━━ DATA SHOWN ━━

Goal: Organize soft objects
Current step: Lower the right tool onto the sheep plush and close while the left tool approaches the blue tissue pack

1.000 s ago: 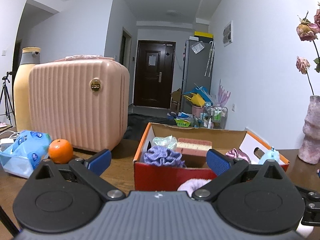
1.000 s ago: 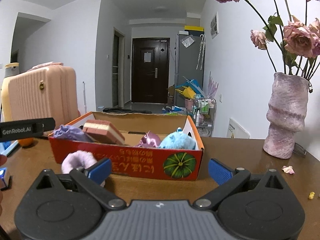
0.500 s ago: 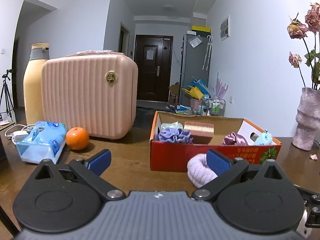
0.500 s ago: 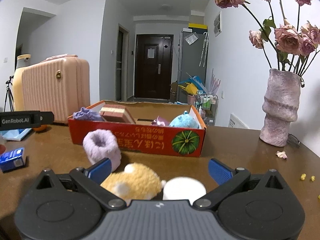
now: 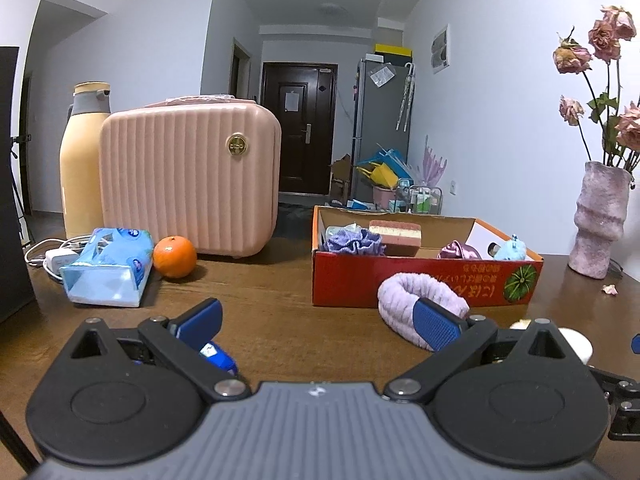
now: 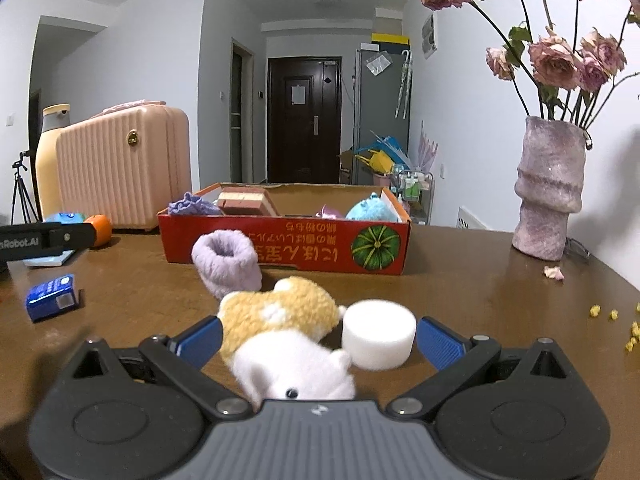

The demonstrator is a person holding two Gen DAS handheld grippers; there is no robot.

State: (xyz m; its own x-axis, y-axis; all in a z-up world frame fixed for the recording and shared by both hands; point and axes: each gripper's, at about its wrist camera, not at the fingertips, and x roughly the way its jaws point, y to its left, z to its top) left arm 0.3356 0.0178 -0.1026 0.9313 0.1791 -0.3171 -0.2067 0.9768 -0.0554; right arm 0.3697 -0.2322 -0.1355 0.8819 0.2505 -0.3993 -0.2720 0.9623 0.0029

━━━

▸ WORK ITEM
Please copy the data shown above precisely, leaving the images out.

▸ ANSWER FOR THIS EXERCISE
Goal: Organize soft objects
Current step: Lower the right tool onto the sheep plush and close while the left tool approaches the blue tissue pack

1.000 s ago: 
1.000 s ago: 
0.500 s ago: 
0.500 s ago: 
now: 
now: 

The demonstrator is a person holding two Gen DAS handheld grippers; there is no robot.

State: (xyz m; its own x-axis, y-axis; all in a z-up world frame fixed for the recording and shared by both hands; point and axes: each gripper's, at about its wrist camera, not at the fingertips, and x roughly the way its jaws point, y to its left, z to its top) left arm 0.3356 0.0178 -0.1026 0.9313 0.1791 -0.3171 -0.2067 0.9768 -0.0554; right arm 0.3697 -0.2322 -0.1355 0.8819 0.2505 -0.3993 -0.2720 0.9623 0.0029

The output has nothing more to it.